Mirella Weingarten’s innovative raked set transforms from a nostalgic, cosy scene into a stark, soil-pocked trench. As the audience files in, a tabla player and singer exchange friendly musical banter under fairy-lights, surrounded by the trappings of the sepoy’s life at home: rugs, cushions, books and a swing, carefree symbols heavy with the portent of the destruction to come.

Khan emerges in traditional shalwar kameez, ghungroo bells on his ankles, his immaculate Kathak dance a marker of belonging, but the occasional boom of bombs that make him clasp at his head hint that all is not as it seems. The stripping of identity begins with Khan removing his ghungroo, wrapping them around his body like a bullet belt before stretching them from his ankles with his hands, echoing the chains of Prometheus, whose gift to humanity Khan questions: “…was it the blessing or curse of mankind?”.
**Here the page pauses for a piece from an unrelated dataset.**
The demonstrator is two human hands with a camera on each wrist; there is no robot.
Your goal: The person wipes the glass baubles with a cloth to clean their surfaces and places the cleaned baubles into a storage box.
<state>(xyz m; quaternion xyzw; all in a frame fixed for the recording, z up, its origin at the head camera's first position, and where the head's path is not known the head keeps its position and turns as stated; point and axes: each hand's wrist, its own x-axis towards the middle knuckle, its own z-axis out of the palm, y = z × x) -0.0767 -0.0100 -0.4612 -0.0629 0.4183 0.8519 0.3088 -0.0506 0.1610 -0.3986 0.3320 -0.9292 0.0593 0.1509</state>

Vincenzo Lamagna’s immersive soundscape incorporates a collaborative score with Indian melodies, soldier songs and the pathos of Mozart’s Requiem. Musicians sporadically appear in a framed window of light, like a chorus in a Greek tragedy.

Merged with layers of spoken text, industrial sounds and the rumbling thunder of shelling, it reflects the overwhelming assault on the sepoy’s senses. “This is not war,” says the sepoy. “This is the ending of the world.”

XENOS, Khan says, is a reflection on how he feels about the current dehumanising state of the world. It is, he has said, also a reflection of his personal journey as an artist.

Indeed, XENOS is a profound and devastating warning against the destruction of our humanity, as well as a meditation on ageing and loss. It has been a great privilege to witness this deeply moving performance.

https://www.youtube.com/watch?v=Ah-lDhKx83M

 

XENOS is being presented at Her Majesty’s Theatre until March 18.